* **RECORDS PROVIDED**:
########################################

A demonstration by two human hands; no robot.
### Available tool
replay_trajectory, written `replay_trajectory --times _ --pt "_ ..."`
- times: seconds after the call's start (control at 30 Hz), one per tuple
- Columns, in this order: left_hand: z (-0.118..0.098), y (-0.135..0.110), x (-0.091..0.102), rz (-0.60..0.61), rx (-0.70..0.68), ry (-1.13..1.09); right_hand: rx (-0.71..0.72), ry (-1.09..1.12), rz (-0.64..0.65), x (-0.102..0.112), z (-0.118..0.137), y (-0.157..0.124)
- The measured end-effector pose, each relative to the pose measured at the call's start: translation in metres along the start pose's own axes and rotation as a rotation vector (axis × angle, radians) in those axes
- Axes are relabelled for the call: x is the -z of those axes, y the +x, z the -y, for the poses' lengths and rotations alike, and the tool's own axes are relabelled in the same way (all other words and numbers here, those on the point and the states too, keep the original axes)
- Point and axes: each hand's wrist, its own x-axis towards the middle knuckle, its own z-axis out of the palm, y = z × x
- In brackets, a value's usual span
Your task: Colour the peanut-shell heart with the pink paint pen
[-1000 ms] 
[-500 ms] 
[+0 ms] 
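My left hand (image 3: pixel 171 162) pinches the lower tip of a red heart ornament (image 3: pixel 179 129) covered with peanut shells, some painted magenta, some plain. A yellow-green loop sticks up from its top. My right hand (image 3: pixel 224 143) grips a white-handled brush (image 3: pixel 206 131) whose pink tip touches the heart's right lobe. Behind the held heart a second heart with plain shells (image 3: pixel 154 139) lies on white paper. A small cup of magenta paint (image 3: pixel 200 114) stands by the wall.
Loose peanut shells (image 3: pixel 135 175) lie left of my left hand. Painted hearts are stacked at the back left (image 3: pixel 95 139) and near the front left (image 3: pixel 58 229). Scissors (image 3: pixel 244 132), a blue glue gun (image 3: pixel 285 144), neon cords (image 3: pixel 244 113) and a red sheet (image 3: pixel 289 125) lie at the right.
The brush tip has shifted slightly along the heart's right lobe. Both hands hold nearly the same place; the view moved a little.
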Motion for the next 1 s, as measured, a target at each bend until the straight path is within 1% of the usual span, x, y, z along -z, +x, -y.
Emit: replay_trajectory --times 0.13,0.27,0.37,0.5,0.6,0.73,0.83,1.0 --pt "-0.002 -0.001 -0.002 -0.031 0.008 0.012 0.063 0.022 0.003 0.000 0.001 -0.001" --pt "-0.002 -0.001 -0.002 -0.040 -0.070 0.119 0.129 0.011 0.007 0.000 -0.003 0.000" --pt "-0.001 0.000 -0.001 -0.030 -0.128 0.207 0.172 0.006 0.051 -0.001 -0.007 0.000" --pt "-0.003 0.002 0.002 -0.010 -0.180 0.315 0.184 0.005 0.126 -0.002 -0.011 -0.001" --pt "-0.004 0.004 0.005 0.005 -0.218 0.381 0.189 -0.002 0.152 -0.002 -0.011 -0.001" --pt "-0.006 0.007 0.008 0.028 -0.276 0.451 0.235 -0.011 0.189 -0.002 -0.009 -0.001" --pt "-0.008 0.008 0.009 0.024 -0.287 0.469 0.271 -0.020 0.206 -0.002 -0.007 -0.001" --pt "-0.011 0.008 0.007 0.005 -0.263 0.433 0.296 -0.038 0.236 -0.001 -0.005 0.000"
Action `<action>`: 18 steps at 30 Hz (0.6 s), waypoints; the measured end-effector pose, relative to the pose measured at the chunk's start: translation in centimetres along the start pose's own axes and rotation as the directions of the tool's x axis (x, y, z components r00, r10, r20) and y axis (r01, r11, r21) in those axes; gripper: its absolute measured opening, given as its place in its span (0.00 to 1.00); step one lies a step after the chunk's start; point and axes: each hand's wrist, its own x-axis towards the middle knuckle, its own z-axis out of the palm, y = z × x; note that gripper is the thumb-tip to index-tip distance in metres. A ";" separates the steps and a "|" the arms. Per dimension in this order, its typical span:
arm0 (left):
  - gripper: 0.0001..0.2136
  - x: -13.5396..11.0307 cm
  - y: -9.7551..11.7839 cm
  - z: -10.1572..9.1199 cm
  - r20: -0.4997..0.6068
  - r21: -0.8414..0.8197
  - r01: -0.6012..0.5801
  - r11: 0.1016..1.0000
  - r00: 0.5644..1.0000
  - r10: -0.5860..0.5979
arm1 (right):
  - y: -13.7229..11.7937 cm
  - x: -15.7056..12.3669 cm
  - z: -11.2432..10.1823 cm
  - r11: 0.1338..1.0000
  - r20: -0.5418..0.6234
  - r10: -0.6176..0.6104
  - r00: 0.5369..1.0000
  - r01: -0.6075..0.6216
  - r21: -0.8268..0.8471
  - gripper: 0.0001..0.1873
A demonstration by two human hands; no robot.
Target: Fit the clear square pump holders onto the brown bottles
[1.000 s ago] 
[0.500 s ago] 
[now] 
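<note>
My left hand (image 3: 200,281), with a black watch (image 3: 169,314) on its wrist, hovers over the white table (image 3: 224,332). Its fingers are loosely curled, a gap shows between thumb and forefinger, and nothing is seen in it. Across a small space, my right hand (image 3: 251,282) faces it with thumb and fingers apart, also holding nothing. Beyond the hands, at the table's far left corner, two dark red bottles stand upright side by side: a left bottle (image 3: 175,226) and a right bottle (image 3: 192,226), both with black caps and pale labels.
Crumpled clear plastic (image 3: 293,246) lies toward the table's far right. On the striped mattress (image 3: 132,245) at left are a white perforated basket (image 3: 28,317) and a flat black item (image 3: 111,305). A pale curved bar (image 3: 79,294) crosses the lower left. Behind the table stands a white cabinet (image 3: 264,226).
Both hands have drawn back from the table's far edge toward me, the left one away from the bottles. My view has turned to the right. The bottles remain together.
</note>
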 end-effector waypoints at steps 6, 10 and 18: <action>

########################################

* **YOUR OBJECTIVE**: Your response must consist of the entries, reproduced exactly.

* **EXPECTED OUTPUT**:
A demonstration by two human hands; no robot.
### Available tool
replay_trajectory, written `replay_trajectory --times _ --pt "_ ..."`
- times: seconds after the call's start (control at 30 Hz), one per tuple
- Columns, in this order: left_hand: z (-0.118..0.098), y (-0.135..0.110), x (-0.091..0.102), rz (-0.60..0.61), rx (-0.70..0.68), ry (-1.13..1.09); right_hand: rx (-0.71..0.72), ry (-1.09..1.12), rz (-0.64..0.65), x (-0.102..0.112), z (-0.118..0.137), y (-0.157..0.124)
- The measured end-effector pose, each relative to the pose measured at the call's start: translation in metres along the start pose's own axes and rotation as a rotation vector (axis × angle, radians) in those axes
- Axes are relabelled for the call: x is the -z of those axes, y the +x, z the -y, for the poses' lengths and rotations alike, and the tool's own axes are relabelled in the same way (all other words and numbers here, those on the point and the states too, keep the original axes)
- Point and axes: each hand's wrist, its own x-axis towards the middle knuckle, its own z-axis out of the palm, y = z × x
- In brackets, a value's usual span
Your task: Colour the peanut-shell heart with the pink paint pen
[-1000 ms] 
[-500 ms] 
[+0 ms] 
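My left hand (image 3: pixel 171 162) pinches the lower tip of a red heart ornament (image 3: pixel 179 129) covered with peanut shells, some painted magenta, some plain. A yellow-green loop sticks up from its top. My right hand (image 3: pixel 224 143) grips a white-handled brush (image 3: pixel 206 131) whose pink tip touches the heart's right lobe. Behind the held heart a second heart with plain shells (image 3: pixel 154 139) lies on white paper. A small cup of magenta paint (image 3: pixel 200 114) stands by the wall.
Loose peanut shells (image 3: pixel 135 175) lie left of my left hand. Painted hearts are stacked at the back left (image 3: pixel 95 139) and near the front left (image 3: pixel 58 229). Scissors (image 3: pixel 244 132), a blue glue gun (image 3: pixel 285 144), neon cords (image 3: pixel 244 113) and a red sheet (image 3: pixel 289 125) lie at the right.
The brush tip has shifted slightly along the heart's right lobe. Both hands hold nearly the same place; the view moved a little.
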Motion for the next 1 s, as measured, a target at each bend until the straight path is within 1% of the usual span, x, y, z along -z, +x, -y.
Emit: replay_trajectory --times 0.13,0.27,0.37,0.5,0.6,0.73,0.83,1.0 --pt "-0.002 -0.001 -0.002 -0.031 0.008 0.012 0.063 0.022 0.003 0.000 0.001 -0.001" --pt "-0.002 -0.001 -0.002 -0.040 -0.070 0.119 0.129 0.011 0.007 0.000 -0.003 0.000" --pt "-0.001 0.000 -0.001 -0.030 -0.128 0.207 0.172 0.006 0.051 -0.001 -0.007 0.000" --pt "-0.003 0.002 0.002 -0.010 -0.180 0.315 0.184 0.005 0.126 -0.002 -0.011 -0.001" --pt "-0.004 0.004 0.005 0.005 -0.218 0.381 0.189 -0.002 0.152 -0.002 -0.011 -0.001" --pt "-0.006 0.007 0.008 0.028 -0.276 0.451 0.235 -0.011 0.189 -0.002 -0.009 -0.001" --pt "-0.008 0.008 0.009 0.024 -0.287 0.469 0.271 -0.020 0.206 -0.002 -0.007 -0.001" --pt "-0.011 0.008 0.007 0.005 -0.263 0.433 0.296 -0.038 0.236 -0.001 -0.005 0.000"
Action `<action>`: 18 steps at 30 Hz (0.6 s), waypoints; the measured end-effector pose, relative to the pose measured at the chunk's start: translation in centimetres along the start pose's own axes and rotation as the directions of the tool's x axis (x, y, z components r00, r10, r20) and y axis (r01, r11, r21) in those axes; gripper: its absolute measured opening, given as its place in its span (0.00 to 1.00); step one lies a step after the chunk's start; point and axes: each hand's wrist, its own x-axis towards the middle knuckle, its own z-axis out of the palm, y = z × x; note that gripper is the thumb-tip to index-tip distance in metres. A ";" separates the steps and a "|" the arms. Per dimension in this order, its typical span:
arm0 (left):
  - gripper: 0.0001..0.2136
  - x: -13.5396..11.0307 cm
  - y: -9.7551..11.7839 cm
  - z: -10.1572..9.1199 cm
  - r20: -0.4997..0.6068
  - r21: -0.8414..0.8197
  - r01: -0.6012..0.5801
  - r11: 0.1016..1.0000
  - r00: 0.5644..1.0000
  - r10: -0.5860..0.5979
arm1 (right):
  - y: -13.7229..11.7937 cm
  - x: -15.7056..12.3669 cm
  - z: -11.2432..10.1823 cm
  - r11: 0.1338..1.0000
  - r20: -0.5418..0.6234
  - r10: -0.6176..0.6104
  - r00: 0.5369..1.0000
  - r01: -0.6075..0.6216
  - r21: -0.8268..0.8471
  - gripper: 0.0001..0.1873
A demonstration by two human hands; no robot.
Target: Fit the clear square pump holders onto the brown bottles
[1.000 s ago] 
[0.500 s ago] 
[now] 
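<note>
My left hand (image 3: 200,281), with a black watch (image 3: 169,314) on its wrist, hovers over the white table (image 3: 224,332). Its fingers are loosely curled, a gap shows between thumb and forefinger, and nothing is seen in it. Across a small space, my right hand (image 3: 251,282) faces it with thumb and fingers apart, also holding nothing. Beyond the hands, at the table's far left corner, two dark red bottles stand upright side by side: a left bottle (image 3: 175,226) and a right bottle (image 3: 192,226), both with black caps and pale labels.
Crumpled clear plastic (image 3: 293,246) lies toward the table's far right. On the striped mattress (image 3: 132,245) at left are a white perforated basket (image 3: 28,317) and a flat black item (image 3: 111,305). A pale curved bar (image 3: 79,294) crosses the lower left. Behind the table stands a white cabinet (image 3: 264,226).
Both hands have drawn back from the table's far edge toward me, the left one away from the bottles. My view has turned to the right. The bottles remain together.
</note>
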 end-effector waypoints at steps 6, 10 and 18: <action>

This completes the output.